BH terá ação contra importunação sexual no transporte público amanhã

Ação da Guarda Municipal
Frequentadores do transporte público receberão cartilhas educativas (PBH/Divulgação)

Da PBH

A Guarda Civil Municipal de Belo Horizonte vai distribuir cartilhas de conscientização para o combate à importunação sexual no transporte público nesta sexta-feira (9). A ação vai acontecer das 6h30 às 9h, na Estação Pampulha do MOVE. Os frequentadores do transporte público receberão cartilhas educativas, que contemplam uma rápida explicação sobre as formas de configuração do crime e traz os telefones para denúncias.

O Grupo de Combate à Importunação Sexual no Transporte Público foi criado em setembro de 2018 pela PBH (Prefeitura de Belo Horizonte). Neste período, já foram realizadas 230 ações de conscientização no transporte coletivo e em equipamentos públicos. Em três anos de campanha, a Guarda Civil Municipal já atendeu a 71 ocorrências, que terminaram com a prisão de abusadores, e o botão do assédio já foi acionado 50 vezes.

Botão do assédio

O botão do assédio passou a funcionar em todos os ônibus da capital em novembro de 2018, instalado pelo Consórcio Operacional de Transporte Coletivo de Passageiros por Ônibus do Município de Belo Horizonte (Transfácil).

Após o botão ser acionado pelo motorista, a BHTrans consulta o GPS para saber a localização exata do veículo e aciona a Central da Guarda Civil Municipal, que envia a viatura mais próxima para que os agentes interceptem o ônibus e conduzam os envolvidos à delegacia especializada no atendimento à mulher vítima de violência.

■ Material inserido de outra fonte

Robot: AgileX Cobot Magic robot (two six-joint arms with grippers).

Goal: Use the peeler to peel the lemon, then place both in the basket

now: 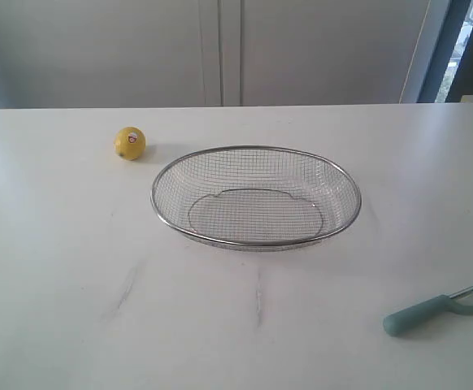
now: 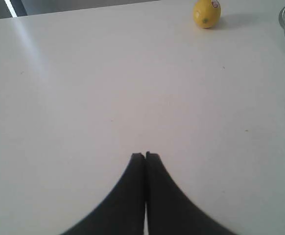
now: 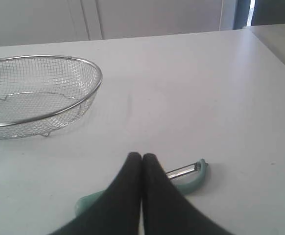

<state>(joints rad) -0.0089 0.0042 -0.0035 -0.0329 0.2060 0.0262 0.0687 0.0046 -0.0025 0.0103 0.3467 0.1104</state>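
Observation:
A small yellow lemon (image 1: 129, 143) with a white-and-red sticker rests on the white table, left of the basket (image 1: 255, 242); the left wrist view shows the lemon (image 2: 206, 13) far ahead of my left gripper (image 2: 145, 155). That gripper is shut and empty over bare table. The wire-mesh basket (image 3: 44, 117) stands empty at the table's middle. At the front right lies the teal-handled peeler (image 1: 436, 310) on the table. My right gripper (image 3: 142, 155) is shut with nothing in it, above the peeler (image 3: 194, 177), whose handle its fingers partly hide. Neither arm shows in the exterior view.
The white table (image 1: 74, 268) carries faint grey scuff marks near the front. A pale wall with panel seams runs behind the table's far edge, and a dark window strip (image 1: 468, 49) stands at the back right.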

Esse processo tem ocorrido, em média, em 10 minutos.

A iniciativa conquistou, em 2019, o Selo de Práticas Inovadoras do Fórum Brasileiro de Segurança Pública (FBSP) e, em 2020, conquistou um prêmio internacional, com a categoria prata na modalidade Cidade Segura do 4º Prêmio WeGo (Organização Mundial de Cidades Inteligentes e Sustentáveis, sediada em Seul, na Coreia do Sul).  

Importunação sexual é crime

O crime de estupro é previsto no art. 213, e consiste em “constranger alguém, mediante violência ou grave ameaça, a ter conjunção carnal ou a praticar ou permitir que com ele se pratique outro ato libidinoso”. Mesmo que não exista a conjunção carnal, o criminoso pode ser condenado a uma pena de reclusão de seis a 10 anos.

O art. 217A prevê o crime de estupro de vulnerável, configurado quando a vítima tem menos de 14 anos ou, “por enfermidade ou deficiência mental, não tem o necessário discernimento para a prática do ato, ou que, por qualquer outra causa, não pode oferecer resistência”. A pena varia de 8 a 15 anos.

Já o crime de importunação sexual, que se tornou lei em 2018, e é caracterizado pela realização de ato libidinoso na presença de alguém e sem sua anuência. O caso mais comum é o assédio sofrido por mulheres em meios de transporte coletivo, como ônibus e metrô. Antes, isso era considerado apenas uma contravenção penal, com pena de multa. Agora, quem praticá-lo poderá pegar de um a 5 anos de prisão.